CLN1 mediates the cAMP-induced G1/S transient arrest
With the aim to identify specific molecular targets operating downstream PKA, we analyzed the effect of cAMP addition in yeast mutants made in the GG104 background, carrying deletions in genes coding for proteins regulating the progression of Start. We deleted the G1 cyclin genes, CLN1, CLN2, CLN3 or the transcriptional repressor WHI5 gene. Citation36,37 All strains carrying a different gene deletion grew with a comparable rate in glucose medium, but as expected they showed differences in cell size and in the fraction of budded cells (Table S3). The growth kinetics, budding index and cell size were also evaluated after addition of cAMP. Our results showed that only when CLN1 gene was deleted, the G1/S transient arrest observed in the control strain after addition of cAMP was abolished, as clearly indicated by the lack of the decrease in the fraction of budded cells (). This lack of response was confirmed by direct measurements of Vs and Vm in cln1Δ strain after cAMP addition (), where it is evident that the increase of cell size was caused mainly by the increase of Vm. In fact an increase of cell size was still present in cln1Δ strain but in a reduced amount in comparison with the control GG104 strain (an increase of 42% after 5 hrs of cAMP addition in comparison with 87% of control) and could be related to an effect of PKA activity on mitosis. Citation17 Most interestingly, although CLN1 and CLN2 encode proteins that are highly homologous to each other and are often considered to be co-regulated, the loss of Cln2 did not cause a different response to addition of cAMP in comparison with the control strain (). Consequently, Cln1, but not Cln2, appears to be a specific target of the Ras/cAMP/PKA pathway. No relevant difference was found in the response to addition of cAMP for the other deletion mutant strains, as shown for cln3Δ and whi5Δ strains (Figs. S2 and S3).
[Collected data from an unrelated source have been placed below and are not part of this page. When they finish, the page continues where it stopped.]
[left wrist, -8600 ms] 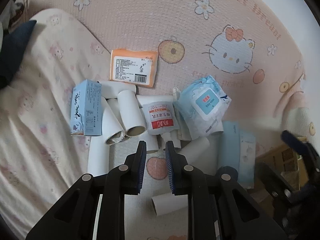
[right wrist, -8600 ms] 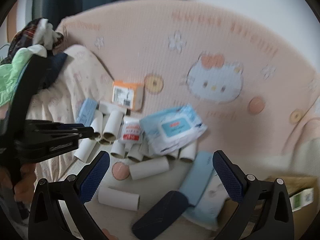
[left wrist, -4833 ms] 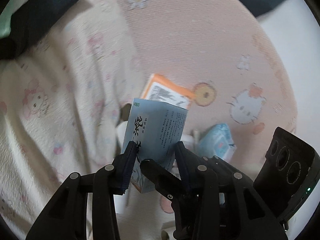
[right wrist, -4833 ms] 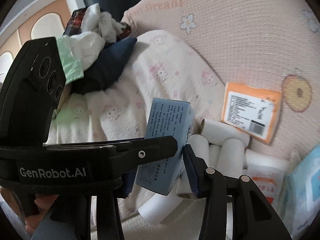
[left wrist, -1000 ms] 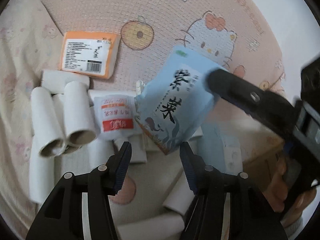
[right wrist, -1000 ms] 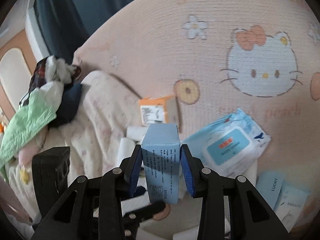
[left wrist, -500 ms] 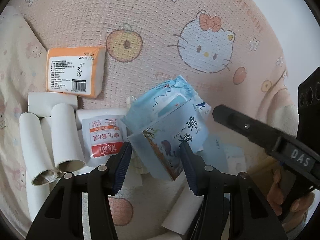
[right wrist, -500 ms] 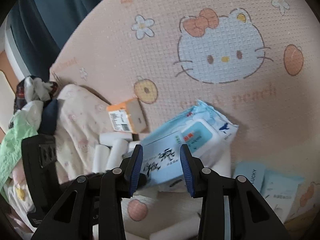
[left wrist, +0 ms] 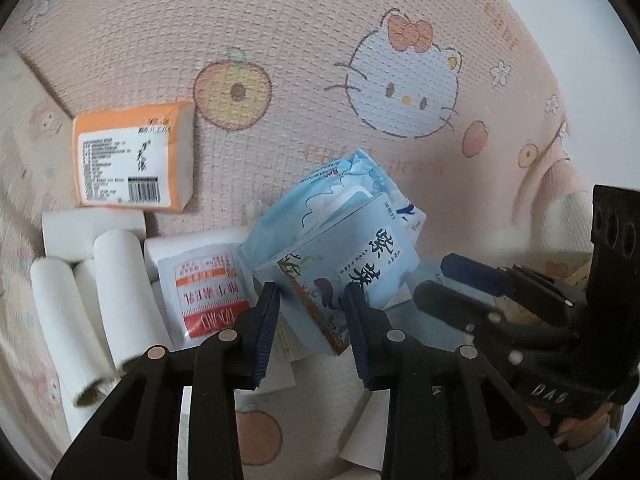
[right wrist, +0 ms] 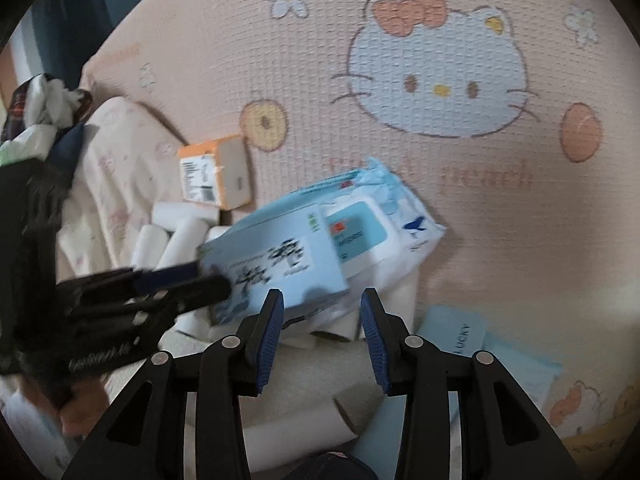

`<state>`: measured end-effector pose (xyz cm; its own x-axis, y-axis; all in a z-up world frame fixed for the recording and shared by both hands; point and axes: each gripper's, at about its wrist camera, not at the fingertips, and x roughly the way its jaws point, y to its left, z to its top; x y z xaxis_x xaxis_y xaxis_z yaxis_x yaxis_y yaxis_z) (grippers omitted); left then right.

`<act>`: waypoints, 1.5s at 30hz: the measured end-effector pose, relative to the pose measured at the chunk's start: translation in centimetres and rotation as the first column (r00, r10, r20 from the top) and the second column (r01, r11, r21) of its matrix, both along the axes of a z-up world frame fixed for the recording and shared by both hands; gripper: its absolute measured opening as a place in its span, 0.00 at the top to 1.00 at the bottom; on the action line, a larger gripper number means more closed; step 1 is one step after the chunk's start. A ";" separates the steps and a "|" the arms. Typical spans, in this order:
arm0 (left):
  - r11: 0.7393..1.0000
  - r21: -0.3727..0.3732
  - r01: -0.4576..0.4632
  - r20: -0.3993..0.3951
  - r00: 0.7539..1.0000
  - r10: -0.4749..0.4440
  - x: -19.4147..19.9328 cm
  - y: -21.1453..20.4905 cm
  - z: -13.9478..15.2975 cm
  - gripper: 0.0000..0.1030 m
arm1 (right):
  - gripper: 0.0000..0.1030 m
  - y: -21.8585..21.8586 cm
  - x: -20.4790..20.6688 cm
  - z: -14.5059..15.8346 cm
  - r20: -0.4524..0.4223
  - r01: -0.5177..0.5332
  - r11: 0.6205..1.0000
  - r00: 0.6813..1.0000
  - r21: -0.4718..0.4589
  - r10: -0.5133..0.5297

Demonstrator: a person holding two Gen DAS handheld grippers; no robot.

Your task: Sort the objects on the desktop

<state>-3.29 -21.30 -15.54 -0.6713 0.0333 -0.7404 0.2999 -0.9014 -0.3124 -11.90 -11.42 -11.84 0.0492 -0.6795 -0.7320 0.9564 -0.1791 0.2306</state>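
Right wrist view puts the right tongs nearest us. Their jaws have just been opening and stand apart, clear of the blue box, which lies tilted just beyond them on top of the wipes pack.

The left tongs have just been closing with a corner of the box between them. We cannot tell whether their pads are pressing on it yet.

That is our main risk. With one pair letting go and the other unsure of its hold, the box may be resting only on a soft, sloping pack. We judge it could slide off towards the red-and-white pouch or tip onto the printed bed cover.

A corner grip could also let the box swing or twist out once lifted.

Further left, the cardboard tubes lie loose side by side, so a nudge could send them rolling. The orange tissue pack beyond them looks safe.
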 end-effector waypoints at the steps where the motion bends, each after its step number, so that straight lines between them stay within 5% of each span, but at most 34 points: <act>1: 1.000 -0.006 -0.002 -0.001 1.000 0.001 -0.1 -0.1 0.1 0.64 | 0.55 0.0 0.1 -0.1 -0.010 -0.003 1.000 1.000 -0.015 0.003; 10: 1.000 0.004 -0.011 -0.002 1.000 0.011 -0.5 -0.6 0.2 0.64 | 0.41 -0.4 1.1 -1.2 -0.131 -0.097 0.993 0.987 -0.063 0.088; 20: 0.999 0.038 -0.029 -0.009 1.000 0.029 -0.3 -0.9 -0.1 0.64 | 0.40 -1.7 4.7 -3.5 -0.430 -0.210 0.978 0.881 0.011 0.194; 27: 0.998 0.068 -0.019 -0.009 1.000 0.020 -0.4 -1.1 -0.2 0.60 | 0.36 -2.4 4.6 -3.7 -0.428 -0.259 0.966 0.871 0.013 0.240; 33: 0.991 0.135 -0.017 -0.027 0.999 0.021 0.4 -0.9 0.2 0.59 | 0.35 -1.3 3.9 -2.7 -0.301 -0.222 0.974 0.933 -0.055 0.196; 38: 0.998 0.067 0.010 0.005 1.000 -0.010 0.1 0.6 -0.1 0.58 | 0.35 0.1 4.8 -2.3 -0.339 -0.175 0.983 0.929 -0.044 0.150; 45: 0.998 0.047 -0.043 0.044 0.998 0.041 0.6 0.5 -0.2 0.49 | 0.35 0.9 4.7 -3.1 -0.211 -0.132 0.991 0.970 -0.028 0.123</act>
<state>-2.65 -20.80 -15.75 -0.6402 0.0419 -0.7670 0.3512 -0.8721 -0.3407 -7.21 -10.54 -14.95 -0.0134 -0.7073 -0.7068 0.9985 -0.0474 0.0285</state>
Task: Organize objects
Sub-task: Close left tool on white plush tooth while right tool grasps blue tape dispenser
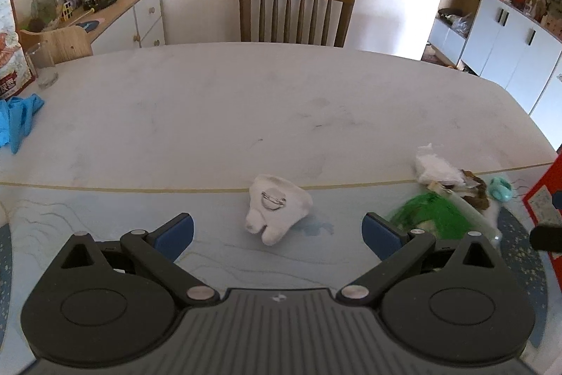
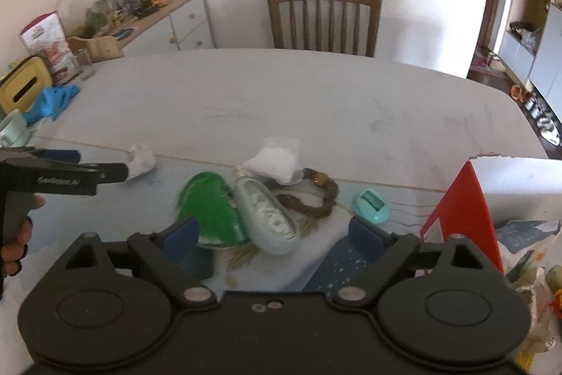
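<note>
Right now your left tongs (image 1: 277,231) stand wide apart and hold nothing, and the white plush tooth (image 1: 275,208) lies on the worktop (image 1: 210,101) dead ahead of them, centred in the gap between the two blue pads. It rests just inside the pale blue mat (image 1: 105,224), pin side up, with its two roots pointing back toward you and slightly left, so its long axis runs roughly along your line of approach. That suits you: a straight push forward and down should put one pad on each flank of the crown, without turning the wrist.

Your right tongs (image 2: 272,236) are also spread and empty. They hover over the pile further right: a green fuzzy heart (image 2: 210,209), a pale mint slipper-shaped case (image 2: 270,217) touching it, a brown braided wreath (image 2: 316,195) behind, and a small teal clip (image 2: 370,206) off to the right, near the red box (image 2: 463,209).

From the right wrist view the tooth (image 2: 142,160) sits well to the left of that pile, just beyond the left tool's tip. So the left hand is clearly nearer; leave the tooth to it and keep the right on the pile.
</note>
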Motion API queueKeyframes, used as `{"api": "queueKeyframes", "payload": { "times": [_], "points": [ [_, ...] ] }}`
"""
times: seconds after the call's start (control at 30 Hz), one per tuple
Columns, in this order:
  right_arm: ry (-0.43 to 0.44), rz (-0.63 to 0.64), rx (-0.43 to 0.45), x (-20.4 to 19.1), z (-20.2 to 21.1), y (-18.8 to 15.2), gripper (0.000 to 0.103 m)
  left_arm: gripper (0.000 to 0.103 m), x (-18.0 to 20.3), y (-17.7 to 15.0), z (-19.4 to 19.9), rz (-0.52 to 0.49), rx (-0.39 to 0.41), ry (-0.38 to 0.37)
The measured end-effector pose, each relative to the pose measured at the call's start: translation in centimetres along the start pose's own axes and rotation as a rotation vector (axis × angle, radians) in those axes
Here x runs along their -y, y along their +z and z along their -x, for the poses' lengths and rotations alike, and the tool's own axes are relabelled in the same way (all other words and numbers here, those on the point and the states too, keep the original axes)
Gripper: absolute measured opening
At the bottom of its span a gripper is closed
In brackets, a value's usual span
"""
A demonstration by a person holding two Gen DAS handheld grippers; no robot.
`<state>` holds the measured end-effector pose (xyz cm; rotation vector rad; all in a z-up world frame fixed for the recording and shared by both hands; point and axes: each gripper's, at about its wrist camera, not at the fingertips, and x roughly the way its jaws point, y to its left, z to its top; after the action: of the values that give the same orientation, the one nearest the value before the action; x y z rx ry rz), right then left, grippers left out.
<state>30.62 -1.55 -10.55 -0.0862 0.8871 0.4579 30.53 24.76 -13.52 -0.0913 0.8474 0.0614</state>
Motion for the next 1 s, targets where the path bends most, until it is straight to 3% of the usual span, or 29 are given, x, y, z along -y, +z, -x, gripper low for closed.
{"api": "queueKeyframes", "payload": {
  "times": [0.17, 0.27, 0.83, 1.0],
  "points": [
    [0.022, -0.025, -0.029, 0.4, -2.1, 0.3, 0.087, 0.103, -0.4, 0.4, -1.6, 0.002, -0.01, 0.003],
    [0.031, -0.032, -0.055, 0.5, -3.3, 0.3, 0.079, 0.103, -0.5, 0.4, -2.5, 0.002, -0.017, 0.005],
    [0.103, -0.106, -0.106, 1.8, -6.7, 0.5, 0.074, 0.101, -0.9, 0.3, -5.4, -0.009, -0.023, -0.004],
    [0.138, -0.135, -0.108, 2.2, -6.8, 0.4, 0.068, 0.087, -0.9, 0.2, -5.8, -0.02, -0.021, -0.007]
  ]
}}
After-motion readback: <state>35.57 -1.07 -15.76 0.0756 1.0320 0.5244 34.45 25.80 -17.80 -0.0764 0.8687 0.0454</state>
Figure 4. CLN1 but not CLN2 is required for G1 delay induced by cAMP addition. Asynchronous cultures of the GG104 cln1Δ (A) and GG104 cln2Δ (B) strains growing exponentially (1.7–2 × 106 cells/ml) in YPD medium were splitted into 2 fractions and 2mM cAMP was added to one of them (▪), while the other was the untreated control (♦). Samples were harvested every 30 minutes to assay cell number, cell size and budding index.
Figure 5. Cell size at budding and at cell division for cln1Δ strain. GG104 cln1Δ cells exponentially growing were treated with 2 mM cAMP, stained with DAPI and photographed with a fluorescence microscope. Cell size at budding (Vs) and at cell division (Vm) were measured on the images taken at different times after cAMP addition. The average size of at least 30 cells with small buds (Vs) and of at least 30 binucleate cells (Vm) is reported. Error bars indicate Standard Deviation. * p < 0.05, ** p < 0.01 is related to a comparison with the preceding mean value.
To further characterize PKA-mediated control on CLN1, we performed a real-time PCR. GG104 cell were grown to exponential phase and samples were harvested before and after addition of cAMP. Our data showed that cAMP (and consequently PKA activity) regulated CLN1 expression at the transcriptional level, since a 50% reduction of Cln1 mRNA was measured 30 minutes after addition of cAMP and lasted for at least 2 hours. Instead, CLN2 mRNA level appeared to be less influenced 30 minutes after addition of cAMP and recovered faster at longer times (), in agreement with results shown above indicating that transient G1 arrest was only dependent upon the presence of the CLN1 gene.
Figure 6. cAMP addition caused a CLN1 repression. Quantitative RealTime-PCR assays on CLN1 (hatched bars) and CLN2 (white bars) mRNA prepared from samples obtained during kinetic growth analysis, collected at the indicated time after cAMP addition. Graphic represents the mean values of 3 independent experiments, error bars indicate standard deviations.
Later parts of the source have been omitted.